Your instructions
All of the entries are to be printed exactly as they appear.

Stored dataset items

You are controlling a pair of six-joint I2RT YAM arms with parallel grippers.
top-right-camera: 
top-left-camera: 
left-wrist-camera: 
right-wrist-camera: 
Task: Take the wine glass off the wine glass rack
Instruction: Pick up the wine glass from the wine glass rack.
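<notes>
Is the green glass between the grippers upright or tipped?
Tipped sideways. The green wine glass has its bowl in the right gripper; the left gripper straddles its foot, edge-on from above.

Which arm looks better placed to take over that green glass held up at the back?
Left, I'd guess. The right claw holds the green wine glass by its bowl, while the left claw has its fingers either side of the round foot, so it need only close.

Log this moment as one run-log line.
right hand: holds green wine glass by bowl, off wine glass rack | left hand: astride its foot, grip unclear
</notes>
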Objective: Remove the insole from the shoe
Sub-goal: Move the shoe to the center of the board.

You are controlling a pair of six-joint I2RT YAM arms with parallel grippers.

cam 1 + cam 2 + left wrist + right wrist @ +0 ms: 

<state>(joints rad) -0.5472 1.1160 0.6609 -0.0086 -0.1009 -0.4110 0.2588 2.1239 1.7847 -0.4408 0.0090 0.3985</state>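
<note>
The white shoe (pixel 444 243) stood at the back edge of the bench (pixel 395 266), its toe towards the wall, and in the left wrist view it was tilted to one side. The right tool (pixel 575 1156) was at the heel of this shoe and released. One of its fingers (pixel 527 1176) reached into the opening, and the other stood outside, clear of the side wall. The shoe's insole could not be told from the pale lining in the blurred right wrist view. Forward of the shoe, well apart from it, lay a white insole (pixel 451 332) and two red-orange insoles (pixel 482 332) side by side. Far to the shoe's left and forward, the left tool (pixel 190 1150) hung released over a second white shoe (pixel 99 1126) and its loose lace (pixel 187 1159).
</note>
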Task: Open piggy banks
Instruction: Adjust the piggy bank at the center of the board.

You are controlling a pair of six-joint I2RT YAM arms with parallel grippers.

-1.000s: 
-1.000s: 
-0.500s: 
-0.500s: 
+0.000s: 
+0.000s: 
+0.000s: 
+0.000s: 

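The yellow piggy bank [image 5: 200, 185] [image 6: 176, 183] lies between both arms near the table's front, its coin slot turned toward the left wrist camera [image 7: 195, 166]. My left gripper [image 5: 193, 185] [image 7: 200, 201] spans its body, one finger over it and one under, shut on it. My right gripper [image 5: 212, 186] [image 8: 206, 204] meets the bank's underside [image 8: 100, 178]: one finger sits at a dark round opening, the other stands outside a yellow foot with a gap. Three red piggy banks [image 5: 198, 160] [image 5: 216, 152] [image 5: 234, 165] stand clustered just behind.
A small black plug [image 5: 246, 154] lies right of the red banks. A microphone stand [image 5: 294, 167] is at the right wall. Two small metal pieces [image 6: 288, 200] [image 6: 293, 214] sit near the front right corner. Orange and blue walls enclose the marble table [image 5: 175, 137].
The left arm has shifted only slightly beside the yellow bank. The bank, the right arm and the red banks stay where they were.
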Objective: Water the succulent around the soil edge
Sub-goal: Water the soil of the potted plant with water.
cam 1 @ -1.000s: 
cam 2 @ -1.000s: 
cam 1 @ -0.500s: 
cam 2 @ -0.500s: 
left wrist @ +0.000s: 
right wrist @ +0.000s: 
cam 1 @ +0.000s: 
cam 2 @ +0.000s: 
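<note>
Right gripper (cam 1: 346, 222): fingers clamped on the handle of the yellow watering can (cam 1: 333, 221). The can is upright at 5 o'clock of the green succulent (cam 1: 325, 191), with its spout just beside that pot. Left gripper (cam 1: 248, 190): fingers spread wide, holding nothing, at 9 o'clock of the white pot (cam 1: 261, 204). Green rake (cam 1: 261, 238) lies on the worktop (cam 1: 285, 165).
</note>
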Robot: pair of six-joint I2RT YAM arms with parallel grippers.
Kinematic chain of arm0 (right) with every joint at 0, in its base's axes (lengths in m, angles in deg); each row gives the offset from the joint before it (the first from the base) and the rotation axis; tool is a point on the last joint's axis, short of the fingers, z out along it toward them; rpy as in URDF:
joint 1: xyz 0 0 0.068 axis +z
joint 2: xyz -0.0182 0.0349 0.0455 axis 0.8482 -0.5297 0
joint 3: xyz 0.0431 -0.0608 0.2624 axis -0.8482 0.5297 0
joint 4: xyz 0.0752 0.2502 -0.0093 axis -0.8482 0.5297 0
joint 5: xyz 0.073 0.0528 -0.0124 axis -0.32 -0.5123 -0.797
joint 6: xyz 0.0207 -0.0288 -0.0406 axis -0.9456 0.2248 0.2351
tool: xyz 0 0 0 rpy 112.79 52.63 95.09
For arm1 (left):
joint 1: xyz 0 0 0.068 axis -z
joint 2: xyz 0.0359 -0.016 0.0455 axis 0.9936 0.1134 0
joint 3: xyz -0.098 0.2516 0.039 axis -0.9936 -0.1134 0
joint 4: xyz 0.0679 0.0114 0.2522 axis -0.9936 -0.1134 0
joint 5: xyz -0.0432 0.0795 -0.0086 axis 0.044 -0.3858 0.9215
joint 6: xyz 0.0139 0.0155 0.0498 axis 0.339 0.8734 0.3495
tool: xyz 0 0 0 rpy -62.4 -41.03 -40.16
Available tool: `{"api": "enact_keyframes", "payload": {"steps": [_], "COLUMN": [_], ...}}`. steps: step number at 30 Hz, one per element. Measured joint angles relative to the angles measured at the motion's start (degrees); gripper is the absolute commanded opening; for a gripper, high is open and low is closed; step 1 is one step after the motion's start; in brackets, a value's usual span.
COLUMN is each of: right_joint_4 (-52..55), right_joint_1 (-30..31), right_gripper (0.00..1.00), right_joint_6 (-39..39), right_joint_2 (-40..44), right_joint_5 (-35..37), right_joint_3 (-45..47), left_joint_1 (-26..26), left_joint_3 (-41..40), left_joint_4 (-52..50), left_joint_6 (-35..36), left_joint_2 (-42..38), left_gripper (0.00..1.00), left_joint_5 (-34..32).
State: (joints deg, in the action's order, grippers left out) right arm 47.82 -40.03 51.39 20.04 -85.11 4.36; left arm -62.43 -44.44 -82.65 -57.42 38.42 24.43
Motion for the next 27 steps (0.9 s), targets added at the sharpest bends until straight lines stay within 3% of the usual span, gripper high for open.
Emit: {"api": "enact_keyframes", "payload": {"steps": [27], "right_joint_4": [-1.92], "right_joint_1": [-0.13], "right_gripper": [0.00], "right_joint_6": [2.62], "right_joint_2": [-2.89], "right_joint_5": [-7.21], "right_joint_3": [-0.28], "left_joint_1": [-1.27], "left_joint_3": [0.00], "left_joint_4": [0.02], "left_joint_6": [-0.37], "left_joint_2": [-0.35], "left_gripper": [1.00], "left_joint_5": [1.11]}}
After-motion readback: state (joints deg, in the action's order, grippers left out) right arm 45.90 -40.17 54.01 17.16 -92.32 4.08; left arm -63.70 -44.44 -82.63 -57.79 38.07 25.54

Response to this exercise
You are controlling a pair of six-joint I2RT YAM arms with parallel grippers.
top-right-camera: 
top-left-camera: 
left-wrist-camera: 
right-wrist-camera: 
Task: Take the wine glass off the wine glass rack
Instruction: Pick up the wine glass from the wine glass rack.
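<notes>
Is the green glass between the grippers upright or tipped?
Tipped sideways. The green wine glass has its bowl in the right gripper; the left gripper straddles its foot, edge-on from above.

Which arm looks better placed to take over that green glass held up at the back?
Left, I'd guess. The right claw holds the green wine glass by its bowl, while the left claw has its fingers either side of the round foot, so it need only close.

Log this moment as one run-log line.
right hand: holds green wine glass by bowl, off wine glass rack | left hand: astride its foot, grip unclear
</notes>
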Objective: Remove the insole from the shoe
Sub-goal: Move the shoe to the center of the board.

You are controlling a pair of six-joint I2RT YAM arms with parallel grippers.

cam 1 + cam 2 + left wrist + right wrist @ +0 ms: 

<state>(joints rad) -0.5472 1.1160 0.6609 -0.0086 -0.1009 -0.4110 0.2588 2.1239 1.7847 -0.4408 0.0090 0.3985</state>
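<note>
The white shoe (pixel 444 243) stood at the back edge of the bench (pixel 395 266), its toe towards the wall, and in the left wrist view it was tilted to one side. The right tool (pixel 575 1156) was at the heel of this shoe and released. One of its fingers (pixel 527 1176) reached into the opening, and the other stood outside, clear of the side wall. The shoe's insole could not be told from the pale lining in the blurred right wrist view. Forward of the shoe, well apart from it, lay a white insole (pixel 451 332) and two red-orange insoles (pixel 482 332) side by side. Far to the shoe's left and forward, the left tool (pixel 190 1150) hung released over a second white shoe (pixel 99 1126) and its loose lace (pixel 187 1159).
</note>
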Task: Open piggy banks
Instruction: Adjust the piggy bank at the center of the board.

You are controlling a pair of six-joint I2RT YAM arms with parallel grippers.

-1.000s: 
-1.000s: 
-0.500s: 
-0.500s: 
+0.000s: 
+0.000s: 
+0.000s: 
+0.000s: 

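The yellow piggy bank [image 5: 200, 185] [image 6: 176, 183] lies between both arms near the table's front, its coin slot turned toward the left wrist camera [image 7: 195, 166]. My left gripper [image 5: 193, 185] [image 7: 200, 201] spans its body, one finger over it and one under, shut on it. My right gripper [image 5: 212, 186] [image 8: 206, 204] meets the bank's underside [image 8: 100, 178]: one finger sits at a dark round opening, the other stands outside a yellow foot with a gap. Three red piggy banks [image 5: 198, 160] [image 5: 216, 152] [image 5: 234, 165] stand clustered just behind.
A small black plug [image 5: 246, 154] lies right of the red banks. A microphone stand [image 5: 294, 167] is at the right wall. Two small metal pieces [image 6: 288, 200] [image 6: 293, 214] sit near the front right corner. Orange and blue walls enclose the marble table [image 5: 175, 137].
The left arm has shifted only slightly beside the yellow bank. The bank, the right arm and the red banks stay where they were.
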Objective: Water the succulent around the soil edge
Sub-goal: Water the soil of the potted plant with water.
cam 1 @ -1.000s: 
cam 2 @ -1.000s: 
cam 1 @ -0.500s: 
cam 2 @ -0.500s: 
left wrist @ +0.000s: 
right wrist @ +0.000s: 
cam 1 @ +0.000s: 
cam 2 @ +0.000s: 
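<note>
Right gripper (cam 1: 346, 222): fingers clamped on the handle of the yellow watering can (cam 1: 333, 221). The can is upright at 5 o'clock of the green succulent (cam 1: 325, 191), with its spout just beside that pot. Left gripper (cam 1: 248, 190): fingers spread wide, holding nothing, at 9 o'clock of the white pot (cam 1: 261, 204). Green rake (cam 1: 261, 238) lies on the worktop (cam 1: 285, 165).
</note>
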Robot: pair of six-joint I2RT YAM arms with parallel grippers.
Kinematic chain of arm0 (right) with every joint at 0, in its base's axes (lengths in m, angles in deg); each row gives the offset from the joint before it (the first from the base) and the rotation axis; tool is a point on the last joint's axis, short of the fingers, z out along it toward them; rpy as in URDF:
joint 1: xyz 0 0 0.068 axis +z
joint 2: xyz -0.0182 0.0349 0.0455 axis 0.8482 -0.5297 0
joint 3: xyz 0.0431 -0.0608 0.2624 axis -0.8482 0.5297 0
joint 4: xyz 0.0752 0.2502 -0.0093 axis -0.8482 0.5297 0
joint 5: xyz 0.073 0.0528 -0.0124 axis -0.32 -0.5123 -0.797
joint 6: xyz 0.0207 -0.0288 -0.0406 axis -0.9456 0.2248 0.2351
tool: xyz 0 0 0 rpy 112.79 52.63 95.09
For arm1 (left):
joint 1: xyz 0 0 0.068 axis -z
joint 2: xyz 0.0359 -0.016 0.0455 axis 0.9936 0.1134 0
joint 3: xyz -0.098 0.2516 0.039 axis -0.9936 -0.1134 0
joint 4: xyz 0.0679 0.0114 0.2522 axis -0.9936 -0.1134 0
joint 5: xyz -0.0432 0.0795 -0.0086 axis 0.044 -0.3858 0.9215
joint 6: xyz 0.0139 0.0155 0.0498 axis 0.339 0.8734 0.3495
tool: xyz 0 0 0 rpy -62.4 -41.03 -40.16
Available tool: `{"api": "enact_keyframes", "payload": {"steps": [_], "COLUMN": [_], ...}}`. steps: step number at 30 Hz, one per element. Measured joint angles relative to the angles measured at the motion's start (degrees); gripper is the absolute commanded opening; for a gripper, high is open and low is closed; step 1 is one step after the motion's start; in brackets, a value's usual span.
COLUMN is each of: right_joint_4 (-52..55), right_joint_1 (-30..31), right_gripper (0.00..1.00), right_joint_6 (-39..39), right_joint_2 (-40..44), right_joint_5 (-35..37), right_joint_3 (-45..47), left_joint_1 (-26..26), left_joint_3 (-41..40), left_joint_4 (-52..50), left_joint_6 (-35..36), left_joint_2 (-42..38), left_gripper (0.00..1.00), left_joint_5 (-34..32).
State: (joints deg, in the action's order, grippers left out) right arm 47.82 -40.03 51.39 20.04 -85.11 4.36; left arm -62.43 -44.44 -82.65 -57.42 38.42 24.43
Motion for the next 27 steps (0.9 s), targets added at the sharpest bends until straight lines stay within 3% of the usual span, gripper high for open.
Emit: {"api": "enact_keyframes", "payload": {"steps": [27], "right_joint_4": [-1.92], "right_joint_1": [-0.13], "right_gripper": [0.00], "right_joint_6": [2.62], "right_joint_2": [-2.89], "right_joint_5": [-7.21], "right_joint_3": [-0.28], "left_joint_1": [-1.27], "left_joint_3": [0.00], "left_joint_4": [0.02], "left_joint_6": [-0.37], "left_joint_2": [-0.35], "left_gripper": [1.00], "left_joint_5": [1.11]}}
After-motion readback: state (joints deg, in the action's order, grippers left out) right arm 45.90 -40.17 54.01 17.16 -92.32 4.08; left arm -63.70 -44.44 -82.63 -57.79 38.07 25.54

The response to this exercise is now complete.